*** Opening of Data records ***
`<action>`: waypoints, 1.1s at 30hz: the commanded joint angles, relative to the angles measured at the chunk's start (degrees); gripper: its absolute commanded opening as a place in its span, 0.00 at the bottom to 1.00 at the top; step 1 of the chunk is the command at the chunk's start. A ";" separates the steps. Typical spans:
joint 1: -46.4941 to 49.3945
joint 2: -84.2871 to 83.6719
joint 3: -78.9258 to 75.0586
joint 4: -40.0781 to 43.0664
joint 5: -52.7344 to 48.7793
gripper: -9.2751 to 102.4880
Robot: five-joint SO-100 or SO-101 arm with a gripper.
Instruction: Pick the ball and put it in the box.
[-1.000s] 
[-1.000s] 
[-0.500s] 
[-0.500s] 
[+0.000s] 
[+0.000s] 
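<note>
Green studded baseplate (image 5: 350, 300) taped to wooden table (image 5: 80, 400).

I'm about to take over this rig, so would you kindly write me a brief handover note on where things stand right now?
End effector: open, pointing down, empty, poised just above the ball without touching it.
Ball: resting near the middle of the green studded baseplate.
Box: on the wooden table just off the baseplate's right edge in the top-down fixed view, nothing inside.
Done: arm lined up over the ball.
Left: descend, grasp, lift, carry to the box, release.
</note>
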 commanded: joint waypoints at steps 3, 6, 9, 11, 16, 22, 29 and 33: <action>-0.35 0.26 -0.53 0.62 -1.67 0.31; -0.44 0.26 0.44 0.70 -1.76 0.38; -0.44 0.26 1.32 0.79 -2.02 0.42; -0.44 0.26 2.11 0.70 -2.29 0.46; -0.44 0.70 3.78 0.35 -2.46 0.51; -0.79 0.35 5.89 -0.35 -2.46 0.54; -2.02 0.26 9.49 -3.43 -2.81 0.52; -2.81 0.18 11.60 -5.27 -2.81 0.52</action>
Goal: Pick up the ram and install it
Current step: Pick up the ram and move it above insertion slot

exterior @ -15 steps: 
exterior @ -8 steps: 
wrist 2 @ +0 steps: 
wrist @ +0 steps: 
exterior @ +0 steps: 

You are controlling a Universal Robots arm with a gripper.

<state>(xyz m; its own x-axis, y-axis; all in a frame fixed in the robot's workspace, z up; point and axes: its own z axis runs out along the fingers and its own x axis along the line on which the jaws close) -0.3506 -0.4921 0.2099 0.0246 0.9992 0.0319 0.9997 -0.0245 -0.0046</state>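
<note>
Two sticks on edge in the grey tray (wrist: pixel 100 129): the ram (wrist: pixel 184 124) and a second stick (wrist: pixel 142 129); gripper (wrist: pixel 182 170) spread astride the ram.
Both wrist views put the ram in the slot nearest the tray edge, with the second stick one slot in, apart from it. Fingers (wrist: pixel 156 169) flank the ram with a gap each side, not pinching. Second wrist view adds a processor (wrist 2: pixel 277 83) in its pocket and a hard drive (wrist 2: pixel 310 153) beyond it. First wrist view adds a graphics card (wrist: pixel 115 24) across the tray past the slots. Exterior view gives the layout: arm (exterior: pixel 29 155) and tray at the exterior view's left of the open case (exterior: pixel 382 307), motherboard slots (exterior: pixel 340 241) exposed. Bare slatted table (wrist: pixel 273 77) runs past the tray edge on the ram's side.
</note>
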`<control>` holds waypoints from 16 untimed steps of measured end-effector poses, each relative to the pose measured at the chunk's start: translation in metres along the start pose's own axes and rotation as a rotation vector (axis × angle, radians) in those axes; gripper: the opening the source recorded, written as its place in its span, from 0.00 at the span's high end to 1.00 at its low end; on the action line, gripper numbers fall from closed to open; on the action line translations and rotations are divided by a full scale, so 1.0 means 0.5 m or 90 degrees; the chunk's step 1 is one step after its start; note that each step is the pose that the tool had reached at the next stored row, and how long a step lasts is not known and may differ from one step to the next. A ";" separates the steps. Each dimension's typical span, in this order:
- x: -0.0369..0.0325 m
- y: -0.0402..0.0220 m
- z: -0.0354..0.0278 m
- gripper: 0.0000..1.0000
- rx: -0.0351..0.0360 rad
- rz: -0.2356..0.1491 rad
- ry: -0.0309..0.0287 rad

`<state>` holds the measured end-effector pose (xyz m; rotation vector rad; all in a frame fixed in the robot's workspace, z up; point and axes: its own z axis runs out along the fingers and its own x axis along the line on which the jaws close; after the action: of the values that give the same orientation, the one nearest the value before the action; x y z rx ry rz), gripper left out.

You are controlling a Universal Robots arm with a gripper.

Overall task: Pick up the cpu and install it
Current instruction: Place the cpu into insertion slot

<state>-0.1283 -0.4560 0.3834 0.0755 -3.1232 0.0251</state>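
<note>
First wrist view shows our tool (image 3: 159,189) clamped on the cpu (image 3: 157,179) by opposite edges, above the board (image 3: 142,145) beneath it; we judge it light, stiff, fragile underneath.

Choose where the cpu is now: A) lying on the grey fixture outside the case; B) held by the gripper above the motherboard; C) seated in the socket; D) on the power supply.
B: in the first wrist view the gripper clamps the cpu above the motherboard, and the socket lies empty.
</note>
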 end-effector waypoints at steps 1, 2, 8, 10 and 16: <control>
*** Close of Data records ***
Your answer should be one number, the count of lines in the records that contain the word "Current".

2